Day‐to‐day management of GWBD and their gynaecological health in the clinic setting, teenage versus adult populations. Forty‐one centres provided answers about adolescent care, since all centres cover this ‘cross‐over’ age range. Thirty‐three centres responded about adult care only. These histograms show the overall percentage of responses to each question, according to whether the response was fully affirmative (dark blue); partially affirmative (purple); conditionally affirmative (pink); or refuted (green). Data relating to teenage/adolescent care are shown in the left, and for adult care, it is shown in the right. One additional question was asked regarding the care of adults—relating to the (peri‐)menopausal life stage. HMB, heavy menstrual bleeding; PBAC, pictorial bleeding assessment chart.

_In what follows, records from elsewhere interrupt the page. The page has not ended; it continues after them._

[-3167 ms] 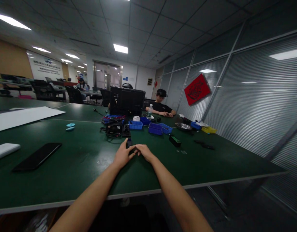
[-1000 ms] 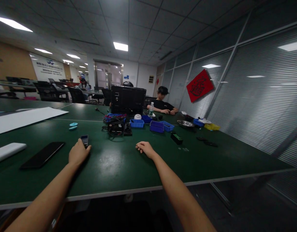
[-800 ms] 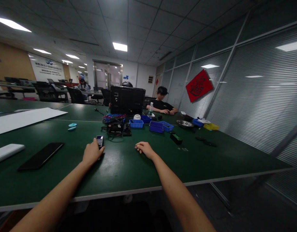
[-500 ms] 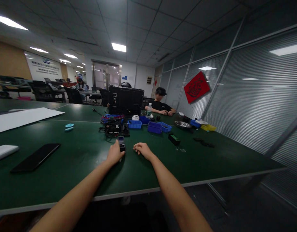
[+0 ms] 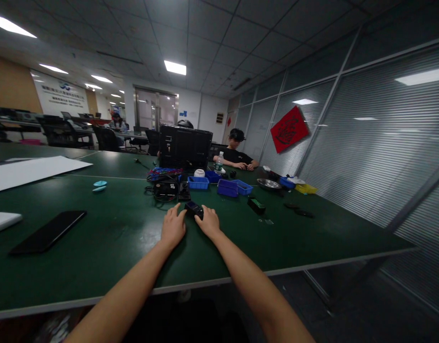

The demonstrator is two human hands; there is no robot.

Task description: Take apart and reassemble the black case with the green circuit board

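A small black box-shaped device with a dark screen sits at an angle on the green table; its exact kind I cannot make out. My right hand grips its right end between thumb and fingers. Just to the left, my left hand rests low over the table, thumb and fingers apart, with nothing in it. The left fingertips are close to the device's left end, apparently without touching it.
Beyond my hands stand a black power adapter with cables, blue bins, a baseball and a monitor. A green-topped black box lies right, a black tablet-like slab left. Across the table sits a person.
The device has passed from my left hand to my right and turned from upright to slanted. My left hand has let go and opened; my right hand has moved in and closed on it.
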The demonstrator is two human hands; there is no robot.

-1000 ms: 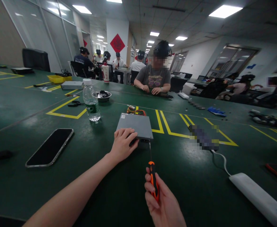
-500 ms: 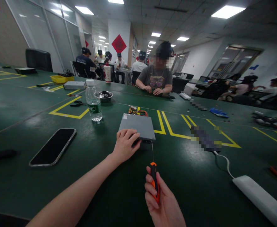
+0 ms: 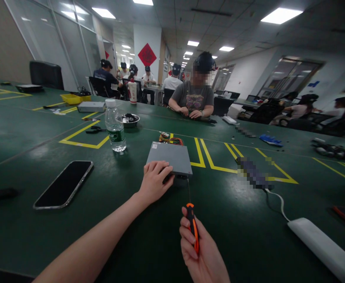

HMB was monitored by a variety of methods at 32 centres (78%). In 26 centres, a mix of the ISTH BAT20 and/or patient discussions were used, and in six centres, the PBAC was used. No centre used a questionnaire, such as the SAMANTA, which has been designed for menstrual health.21 95% of centres follow a GWBD experiencing HMB until the symptoms have resolved, and most of these centres provide that care directly although, in six cases, the joint haematology–gynaecology clinic offers this service. Two centres direct the individuals to the GP for routine HMB care.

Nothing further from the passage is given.